Stuttgart, 09. Juli 2008

Pressemitteilung


Videoüberwachung auf dem Biberacher Gigelberg
Bleibt der Datenschutz auf der Strecke?

 

Nach Presseberichten, die auch Peter Zimmermann, den Landesbeauftragten für den Datenschutz, kritisch aufmerken ließen, sollen auf dem Biberacher Gigelberg während der Zeit des Schützenfestes (11. bis 20. Juli 2008) Videokameras das Geschehen aufzeichnen. Dies erinnert an das Jahr 2004, als die Stadt Biberach Gleiches im Sinne hatte und sich seinerzeit trotz vorheriger Intervention des Landesbeauftragten erst durch eine Entscheidung des Verwaltungsgerichts Sigmaringen von einer Videoüberwachung abhalten ließ. Wohl aufgrund der damals gemachten schlechten Erfahrungen mit dem Polizeirecht versucht die Stadt dieses Mal einen anderen Weg. Sie will das Festgelände auf dem Gigelberg einem „Verein zum Schutz des Brauchtums des Biberacher Schützenfestes e. V.“ überlassen und diesen verpflichten, „die zur Aufrechterhaltung von Recht und Sicherheit erforderlichen Maßnahmen zu ergreifen“. Außerdem soll dem Verein während der Vertragsdauer das Hausrecht auf dem Festgelände zur alleinigen Ausübung übertragen werden.
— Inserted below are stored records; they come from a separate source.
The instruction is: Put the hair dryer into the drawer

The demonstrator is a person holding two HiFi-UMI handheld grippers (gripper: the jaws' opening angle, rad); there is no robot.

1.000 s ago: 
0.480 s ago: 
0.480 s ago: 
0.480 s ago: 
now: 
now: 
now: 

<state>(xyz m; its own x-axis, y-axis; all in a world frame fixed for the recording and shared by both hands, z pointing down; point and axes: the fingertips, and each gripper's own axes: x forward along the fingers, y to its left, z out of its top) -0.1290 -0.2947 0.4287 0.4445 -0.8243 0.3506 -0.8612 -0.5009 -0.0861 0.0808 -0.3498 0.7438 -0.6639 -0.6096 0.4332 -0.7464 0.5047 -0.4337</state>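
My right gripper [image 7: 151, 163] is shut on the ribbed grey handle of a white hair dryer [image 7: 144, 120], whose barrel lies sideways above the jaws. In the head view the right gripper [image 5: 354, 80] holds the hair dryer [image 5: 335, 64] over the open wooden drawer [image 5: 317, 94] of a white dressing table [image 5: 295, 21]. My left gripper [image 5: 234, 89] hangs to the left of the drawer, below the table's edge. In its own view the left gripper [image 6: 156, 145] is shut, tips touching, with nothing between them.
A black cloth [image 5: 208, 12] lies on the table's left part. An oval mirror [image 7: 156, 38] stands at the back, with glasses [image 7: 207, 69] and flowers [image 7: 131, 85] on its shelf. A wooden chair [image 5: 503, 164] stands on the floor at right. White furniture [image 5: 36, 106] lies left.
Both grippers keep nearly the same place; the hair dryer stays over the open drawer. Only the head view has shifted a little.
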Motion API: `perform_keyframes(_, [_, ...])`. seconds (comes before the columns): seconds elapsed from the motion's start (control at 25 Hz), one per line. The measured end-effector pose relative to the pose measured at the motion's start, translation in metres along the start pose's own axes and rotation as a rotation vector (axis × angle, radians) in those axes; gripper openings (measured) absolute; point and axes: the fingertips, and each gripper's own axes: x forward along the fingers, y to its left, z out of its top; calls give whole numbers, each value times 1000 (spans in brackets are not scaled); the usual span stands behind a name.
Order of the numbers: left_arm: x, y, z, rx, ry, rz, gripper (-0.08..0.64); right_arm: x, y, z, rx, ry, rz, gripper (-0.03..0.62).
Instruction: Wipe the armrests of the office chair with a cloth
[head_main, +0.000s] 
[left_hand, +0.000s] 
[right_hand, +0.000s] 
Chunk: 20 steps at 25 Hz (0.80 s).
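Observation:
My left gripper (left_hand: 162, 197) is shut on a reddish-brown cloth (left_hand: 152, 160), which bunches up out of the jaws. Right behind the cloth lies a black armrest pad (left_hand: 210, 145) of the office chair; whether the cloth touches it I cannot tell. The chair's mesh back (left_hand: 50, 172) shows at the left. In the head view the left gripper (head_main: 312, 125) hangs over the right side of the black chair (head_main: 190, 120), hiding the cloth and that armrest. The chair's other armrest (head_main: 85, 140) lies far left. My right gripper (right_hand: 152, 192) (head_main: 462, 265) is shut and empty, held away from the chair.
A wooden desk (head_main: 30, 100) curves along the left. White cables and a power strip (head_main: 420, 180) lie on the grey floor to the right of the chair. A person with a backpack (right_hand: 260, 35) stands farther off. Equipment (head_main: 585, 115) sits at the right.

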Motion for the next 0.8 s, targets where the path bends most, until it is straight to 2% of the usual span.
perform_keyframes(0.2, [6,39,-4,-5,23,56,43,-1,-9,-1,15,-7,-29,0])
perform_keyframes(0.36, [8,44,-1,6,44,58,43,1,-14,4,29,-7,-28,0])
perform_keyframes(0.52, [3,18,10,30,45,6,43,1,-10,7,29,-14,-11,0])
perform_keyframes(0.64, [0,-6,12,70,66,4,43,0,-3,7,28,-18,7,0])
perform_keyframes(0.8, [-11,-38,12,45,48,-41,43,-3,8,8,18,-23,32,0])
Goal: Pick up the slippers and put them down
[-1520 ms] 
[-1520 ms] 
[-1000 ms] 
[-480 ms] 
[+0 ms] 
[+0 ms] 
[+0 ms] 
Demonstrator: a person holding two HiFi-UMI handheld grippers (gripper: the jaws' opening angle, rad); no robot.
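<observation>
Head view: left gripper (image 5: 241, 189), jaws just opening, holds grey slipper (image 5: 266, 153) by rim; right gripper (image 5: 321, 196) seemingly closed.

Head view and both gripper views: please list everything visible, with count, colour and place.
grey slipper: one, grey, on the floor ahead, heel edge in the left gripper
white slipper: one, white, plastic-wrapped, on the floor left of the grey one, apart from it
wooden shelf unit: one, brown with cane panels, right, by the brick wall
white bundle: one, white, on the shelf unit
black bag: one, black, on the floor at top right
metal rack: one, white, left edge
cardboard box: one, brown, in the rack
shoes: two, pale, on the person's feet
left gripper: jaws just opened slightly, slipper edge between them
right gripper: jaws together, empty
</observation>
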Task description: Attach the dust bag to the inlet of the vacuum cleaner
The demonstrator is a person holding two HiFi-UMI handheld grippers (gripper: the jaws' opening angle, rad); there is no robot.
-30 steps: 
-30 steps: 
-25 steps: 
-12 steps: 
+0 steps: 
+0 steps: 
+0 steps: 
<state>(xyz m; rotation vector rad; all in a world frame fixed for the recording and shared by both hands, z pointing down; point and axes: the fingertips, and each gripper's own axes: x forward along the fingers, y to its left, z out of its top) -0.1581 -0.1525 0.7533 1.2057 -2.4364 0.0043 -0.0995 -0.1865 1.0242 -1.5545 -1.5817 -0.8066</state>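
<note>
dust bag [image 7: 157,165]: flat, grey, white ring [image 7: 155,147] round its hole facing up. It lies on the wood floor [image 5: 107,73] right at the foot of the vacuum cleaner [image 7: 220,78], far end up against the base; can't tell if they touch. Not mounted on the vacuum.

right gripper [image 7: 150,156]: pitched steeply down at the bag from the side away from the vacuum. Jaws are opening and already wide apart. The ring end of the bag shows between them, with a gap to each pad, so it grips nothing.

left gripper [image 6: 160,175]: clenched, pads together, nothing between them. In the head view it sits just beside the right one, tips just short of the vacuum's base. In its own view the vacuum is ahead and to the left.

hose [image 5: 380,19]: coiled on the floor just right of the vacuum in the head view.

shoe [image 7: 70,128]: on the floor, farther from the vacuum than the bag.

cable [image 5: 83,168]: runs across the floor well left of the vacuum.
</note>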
Diese neue Konstellation hat für den Landesbeauftragten zunächst die Konsequenz, dass er für die datenschutzrechtliche Bewertung der Angelegenheit gar nicht zuständig ist. Denn sein Amt ist nur für die Kontrolle der Datenverarbeitung im öffentlichen Bereich verantwortlich; wenn es wie hier um eine Videoüberwachung durch einen Verein geht, liegt die Zuständigkeit bei der Aufsichtsbehörde für den nicht-öffentlichen Bereich, dem Innenministerium Baden-Württemberg. Dieses ist mittlerweile auch bereits mit der Angelegenheit befasst.

Für Peter Zimmermann ist der Vorgang jedoch Anlass, die Zulässigkeit von Videoüberwachungsmaßnahmen für polizeiliche Zwecke durch eine Übertragung des Hausrechts auf private Vereine generell in Frage zu stellen. „Für mich ist ein solches Vorgehen nichts anderes als eine rechtsmissbräuchliche Umgehung der gesetzlich vorgegebenen Datenschutzregeln. Wer zur Wahrnehmung öffentlicher Aufgaben – und die Gefahrenabwehr ist eine solche – von dem öffentlichen Datenschutzrecht in das für den nicht-öffentlichen Bereich geltende Bundesdatenschutzgesetz ausweichen will, handelt in meinen Augen rechtswidrig.“ Im Übrigen sei es auch noch gar keine ausgemachte Sache, ob die Voraussetzungen des Bundesdatenschutzgesetzes für eine Videoüberwachung des Biberacher Schützenfestes überhaupt erfüllt wären.

Ohne der abschließenden datenschutzrechtlichen Bewertung durch das Innenministerium vorgreifen zu wollen, wandte sich der Landesbeauftragte wegen der grundsätzlichen datenschutzrechtlichen Bedeutung der Angelegenheit gleichwohl an den Biberacher Oberbürgermeister und appellierte an diesen, dass sich die Stadt ihrer besonderen Verpflichtung als öffentlich-rechtliche Körperschaft bewusst sein solle, das Recht der Bürger auf informationelle Selbstbestimmung angemessen zu beachten. Dem werde man am besten dadurch gerecht, dass bei der Durchführung öffentlicher Aufgaben auch die öffentlich-rechtlichen Spielregeln respektiert werden. Peter Zimmermann: „Ich habe den Oberbürgermeister deshalb gebeten, von der ab kommenden Freitag beabsichtigten Videoüberwachung des Biberacher Schützenfestes Abstand zu nehmen.“ Das Innenministerium hat der Landesbeauftragte gebeten, gegebenenfalls im Aufsichtswege dafür Sorge zu tragen, dass die geplante Videoüberwachung unterbleibt.

Fazit: Dem Choral zum Biberacher Schützenfest „Rund um mich her ist alles Freude“ vermag Peter Zimmermann (noch) nicht zuzustimmen. Er hoffe aber, dass sich diese Freude durch ein umsichtiges Vorgehen der Stadt Biberach noch einstellt.